Sinner, l'italiano.


A volte capitano dei piccoli miracoli immeritati.
Come un fiore nel deserto è sbocciato un giovane campione di tennis educato, umile, gentile, sensibile e attento agli esseri umani che gli stanno intorno. Nel deserto di un'Italia sempre più incanaglita e amorale, senza limiti di generazione, classe sociale, cultura e provenienza regionale. Come può essere italiano un uomo così lontano da quanto di peggio riesce ad esprimere l'italianità contemporanea? Eppure da una zona influenzata dalla cultura tedesca, senza per questo essere meno italiana di altre zone influenzate da culture balcaniche, magrebine, francesi, ispaniche e dalle mille e mille che in tanti secoli di storia si sono mescolate nello Stivale dando origine a questo unicum planetario che è l'Italia, arriva oggi sulle spalle di questo giovane uomo un esempio, una speranza, una luce nella notte fonda dei nostri giorni disperati e disperanti. Una luce di civiltà, rispetto e anche forza, determinazione e volontà di vittoria, senza per questo doversi comportare da predatori violenti e senza scrupoli.

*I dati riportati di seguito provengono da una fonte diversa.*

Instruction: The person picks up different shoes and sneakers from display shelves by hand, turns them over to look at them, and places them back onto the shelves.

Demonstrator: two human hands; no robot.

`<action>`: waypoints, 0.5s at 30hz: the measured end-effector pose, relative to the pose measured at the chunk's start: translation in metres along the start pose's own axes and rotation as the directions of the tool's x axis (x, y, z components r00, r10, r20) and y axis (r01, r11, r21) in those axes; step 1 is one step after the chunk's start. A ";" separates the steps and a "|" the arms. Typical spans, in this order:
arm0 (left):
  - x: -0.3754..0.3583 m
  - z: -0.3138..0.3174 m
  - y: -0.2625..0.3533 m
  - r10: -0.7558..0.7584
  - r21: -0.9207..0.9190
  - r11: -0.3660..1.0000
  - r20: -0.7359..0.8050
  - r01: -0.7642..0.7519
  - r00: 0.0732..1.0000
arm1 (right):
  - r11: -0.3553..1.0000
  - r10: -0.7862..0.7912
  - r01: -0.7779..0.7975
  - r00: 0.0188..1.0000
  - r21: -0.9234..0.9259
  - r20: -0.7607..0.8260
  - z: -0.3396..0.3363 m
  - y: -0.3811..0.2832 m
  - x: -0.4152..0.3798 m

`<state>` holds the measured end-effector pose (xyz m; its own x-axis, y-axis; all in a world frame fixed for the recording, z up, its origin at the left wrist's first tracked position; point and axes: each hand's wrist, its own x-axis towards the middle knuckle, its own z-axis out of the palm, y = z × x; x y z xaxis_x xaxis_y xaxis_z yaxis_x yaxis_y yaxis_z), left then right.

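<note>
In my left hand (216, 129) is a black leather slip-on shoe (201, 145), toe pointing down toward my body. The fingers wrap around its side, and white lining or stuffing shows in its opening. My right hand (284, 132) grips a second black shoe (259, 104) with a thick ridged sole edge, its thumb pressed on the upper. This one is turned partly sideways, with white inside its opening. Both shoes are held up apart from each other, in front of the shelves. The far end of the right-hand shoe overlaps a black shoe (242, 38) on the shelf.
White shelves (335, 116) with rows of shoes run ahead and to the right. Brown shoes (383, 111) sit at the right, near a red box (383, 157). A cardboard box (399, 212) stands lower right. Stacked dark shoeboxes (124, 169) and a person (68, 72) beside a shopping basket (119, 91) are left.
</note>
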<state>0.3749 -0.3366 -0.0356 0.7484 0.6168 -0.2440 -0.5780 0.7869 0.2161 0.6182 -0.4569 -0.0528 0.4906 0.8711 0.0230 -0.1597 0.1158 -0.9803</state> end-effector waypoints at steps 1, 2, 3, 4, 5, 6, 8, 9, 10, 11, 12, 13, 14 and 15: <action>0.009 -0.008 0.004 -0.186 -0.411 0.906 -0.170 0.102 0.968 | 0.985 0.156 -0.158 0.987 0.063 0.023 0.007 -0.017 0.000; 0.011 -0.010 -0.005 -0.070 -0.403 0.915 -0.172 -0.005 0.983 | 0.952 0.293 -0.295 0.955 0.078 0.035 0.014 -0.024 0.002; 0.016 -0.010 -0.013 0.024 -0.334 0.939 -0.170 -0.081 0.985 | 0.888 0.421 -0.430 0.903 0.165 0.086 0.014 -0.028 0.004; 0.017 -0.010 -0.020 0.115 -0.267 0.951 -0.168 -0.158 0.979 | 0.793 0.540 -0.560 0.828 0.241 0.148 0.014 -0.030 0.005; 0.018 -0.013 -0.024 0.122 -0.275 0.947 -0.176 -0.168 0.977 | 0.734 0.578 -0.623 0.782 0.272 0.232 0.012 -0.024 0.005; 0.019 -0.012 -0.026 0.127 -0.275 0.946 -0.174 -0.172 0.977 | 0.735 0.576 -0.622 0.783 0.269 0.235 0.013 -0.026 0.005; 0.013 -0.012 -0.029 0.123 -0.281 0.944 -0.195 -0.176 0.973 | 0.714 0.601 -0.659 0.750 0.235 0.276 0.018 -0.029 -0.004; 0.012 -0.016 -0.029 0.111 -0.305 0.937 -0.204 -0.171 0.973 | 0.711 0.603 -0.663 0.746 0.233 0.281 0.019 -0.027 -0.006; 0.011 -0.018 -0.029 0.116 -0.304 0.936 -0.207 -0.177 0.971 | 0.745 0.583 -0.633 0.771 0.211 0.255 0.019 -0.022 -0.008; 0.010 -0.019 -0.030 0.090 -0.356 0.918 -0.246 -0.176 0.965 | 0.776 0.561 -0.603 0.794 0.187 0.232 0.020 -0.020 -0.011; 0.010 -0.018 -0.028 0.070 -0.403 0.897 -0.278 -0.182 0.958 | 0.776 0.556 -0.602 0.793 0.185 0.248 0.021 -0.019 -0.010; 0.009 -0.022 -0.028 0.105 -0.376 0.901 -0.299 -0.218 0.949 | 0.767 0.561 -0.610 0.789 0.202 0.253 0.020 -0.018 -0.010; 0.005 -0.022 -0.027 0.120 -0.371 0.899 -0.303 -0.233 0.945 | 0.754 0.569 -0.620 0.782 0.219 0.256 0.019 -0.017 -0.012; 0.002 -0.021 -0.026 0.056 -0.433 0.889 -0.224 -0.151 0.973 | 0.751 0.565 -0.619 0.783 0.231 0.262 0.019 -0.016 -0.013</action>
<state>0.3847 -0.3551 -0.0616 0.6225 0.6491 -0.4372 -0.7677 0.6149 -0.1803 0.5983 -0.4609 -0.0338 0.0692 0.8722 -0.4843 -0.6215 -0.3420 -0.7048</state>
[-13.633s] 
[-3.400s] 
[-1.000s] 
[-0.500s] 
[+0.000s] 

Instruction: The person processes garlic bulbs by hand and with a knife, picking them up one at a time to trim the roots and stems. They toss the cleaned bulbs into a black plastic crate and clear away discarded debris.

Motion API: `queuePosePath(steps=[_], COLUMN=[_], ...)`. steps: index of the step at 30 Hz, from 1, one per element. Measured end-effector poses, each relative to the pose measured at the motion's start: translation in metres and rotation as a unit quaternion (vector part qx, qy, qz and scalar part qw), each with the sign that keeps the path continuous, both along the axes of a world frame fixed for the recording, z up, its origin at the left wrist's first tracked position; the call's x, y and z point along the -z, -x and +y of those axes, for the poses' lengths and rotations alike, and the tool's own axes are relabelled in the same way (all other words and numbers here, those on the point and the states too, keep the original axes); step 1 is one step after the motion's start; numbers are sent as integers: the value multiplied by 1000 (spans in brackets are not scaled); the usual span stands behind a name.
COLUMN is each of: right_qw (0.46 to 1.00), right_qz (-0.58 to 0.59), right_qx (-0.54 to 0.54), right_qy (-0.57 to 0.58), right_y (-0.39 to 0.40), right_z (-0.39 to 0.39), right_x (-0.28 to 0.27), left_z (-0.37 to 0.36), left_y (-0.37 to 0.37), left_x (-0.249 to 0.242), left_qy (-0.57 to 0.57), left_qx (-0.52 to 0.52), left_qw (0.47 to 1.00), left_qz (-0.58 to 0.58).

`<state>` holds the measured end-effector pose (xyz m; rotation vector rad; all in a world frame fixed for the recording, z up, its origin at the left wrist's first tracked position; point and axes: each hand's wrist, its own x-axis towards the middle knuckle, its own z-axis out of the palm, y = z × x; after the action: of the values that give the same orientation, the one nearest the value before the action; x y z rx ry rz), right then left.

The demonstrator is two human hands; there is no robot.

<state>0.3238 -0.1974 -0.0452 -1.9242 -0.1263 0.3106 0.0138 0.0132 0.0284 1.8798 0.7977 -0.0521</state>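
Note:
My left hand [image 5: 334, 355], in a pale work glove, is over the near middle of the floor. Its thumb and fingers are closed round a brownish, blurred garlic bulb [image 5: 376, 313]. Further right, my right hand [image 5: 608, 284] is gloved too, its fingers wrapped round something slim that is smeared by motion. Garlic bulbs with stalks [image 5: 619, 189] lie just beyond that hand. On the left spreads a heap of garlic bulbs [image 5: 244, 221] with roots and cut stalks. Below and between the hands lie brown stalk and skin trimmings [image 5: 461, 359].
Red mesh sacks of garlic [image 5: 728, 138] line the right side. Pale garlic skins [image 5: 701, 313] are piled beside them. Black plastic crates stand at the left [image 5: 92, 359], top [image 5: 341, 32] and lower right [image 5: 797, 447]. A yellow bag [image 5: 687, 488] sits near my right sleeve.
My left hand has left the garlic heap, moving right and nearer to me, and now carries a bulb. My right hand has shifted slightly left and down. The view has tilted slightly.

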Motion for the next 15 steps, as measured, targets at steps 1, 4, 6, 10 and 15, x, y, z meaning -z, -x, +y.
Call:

Senza calcoli cinici e sotterfugi da furbi delinquenti. Non so se questa figura potrà ispirare qualche suo coetaneo o sopravvivere alla disillusione amara di noi boomers, ma certo questo è l'italiano che vorrei essere e che vorrei vedere nel Paese, dovunque, in ogni ruolo e posizione. Grazie Jannik per esserci. Resta così, per favore. C'è un grande bisogno di italianità, ma di quella vera, fin qui solo sognata e ancora da realizzare veramente. Al di là del tennis, al di là di tutto.